One rescue begets another and another in tornado's aftermath

David Clark stood up from the wreck of his travel trailer, hoping flashes of lightning would help him find the path to the log-and-timber home he'd been building by hand for eight years.

All he saw was sky.

He turned in every direction and waited. Still sky.

"Finally I realized it was gone," he said. "And then I thought, 'I've got to get to Mary Beth.'"

Mary Beth Sanders is the tiny redhead whose small house Clark also had built on a former slice of his property near the New Harmony community.
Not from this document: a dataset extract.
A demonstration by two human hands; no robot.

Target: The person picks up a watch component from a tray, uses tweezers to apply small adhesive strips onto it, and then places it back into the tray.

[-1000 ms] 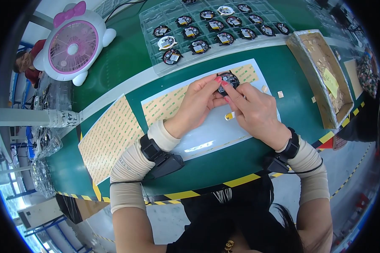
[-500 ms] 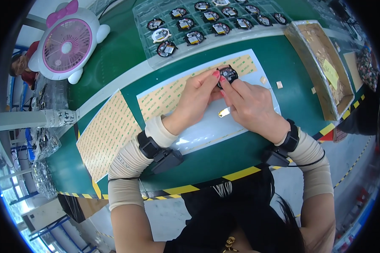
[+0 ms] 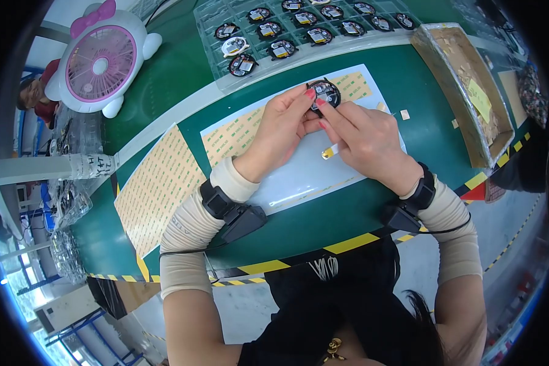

The shorts and headlamp he had grabbed as he jumped out of bed when he heard the EF4 tornado approach were gone. He still had his glasses on, and as the lightning strobed, he could see the peeled-away walls of the trailer lying around him like battered flower petals.

Barefoot, soaked and freezing, the 52-year-old walked until he felt the cutting gravel of his half-mile-long driveway. But that path ended within just a matter of feet into an unending wall of twisted and downed trees.

"I crossed the creek and picked my way through the pasture until I found her driveway. Then I turned and turned again, waiting for lightning, trying to see her house. But it was gone, too.

"I thought, 'This is going to be a body hunt, not a rescue anymore.'"

Clark said he stood, dazed, with "zero expectation" of finding the young woman he and his wife, Jill Plumer, had befriended years before and taken in like family. Plumer had stayed in Chattanooga that night to help man the YMCA as a storm shelter if it was needed.

Clark and Plumer had even sold Sanders a corner of their property. Clark, a carpenter who felled and sawed his own lumber, built Mary Beth's frame-and-timber house.

Finally, Clark said, he regained enough presence of mind to yell out his friend's name.

"She answered," he said, taking a deep breath. "She was under her truck."

Sanders called the sound of Clark's voice "heaven-sent."

"I was worried about him and Jill," she said. "I had no idea what was going on back there, but I knew it couldn't have been good."

She was in her pajamas and had just taken the first bite of her supper at the coffee table when she heard things hitting the side of her house.

"I grabbed my dog and ran behind the piano," she said. "Then the floor collapsed, and I dropped four or five feet into the crawl space."

The next thing she knew, screaming wind was blowing her across the ground.

"I hunkered down and waited for what was coming," she said. "I didn't expect to be here."

After an emotional moment, Clark and Sanders began walking toward the home of Harold and Debbie Fox.

But through blinding lightning flashes, all they found was another litter-strewn field. Emergency responders would later find the couple's bodies in trees.

One more time, Clark and Sanders began walking, this time toward the home of Howard and Bonnie Blankenship. There one rescue in the ravaged community begat another.

As Clark and Sanders reached the yard, Blankenship and his wife were making their way around the house to search for them. The Blankenships took in their homeless neighbors, dressed them, hugged them and sheltered them for the night.

"That naked man coming up through the yard - that was a beautiful sight," Blankenship said with a laugh Thursday as he and Clark took a break after cutting a tree away from the Blankenships' roof.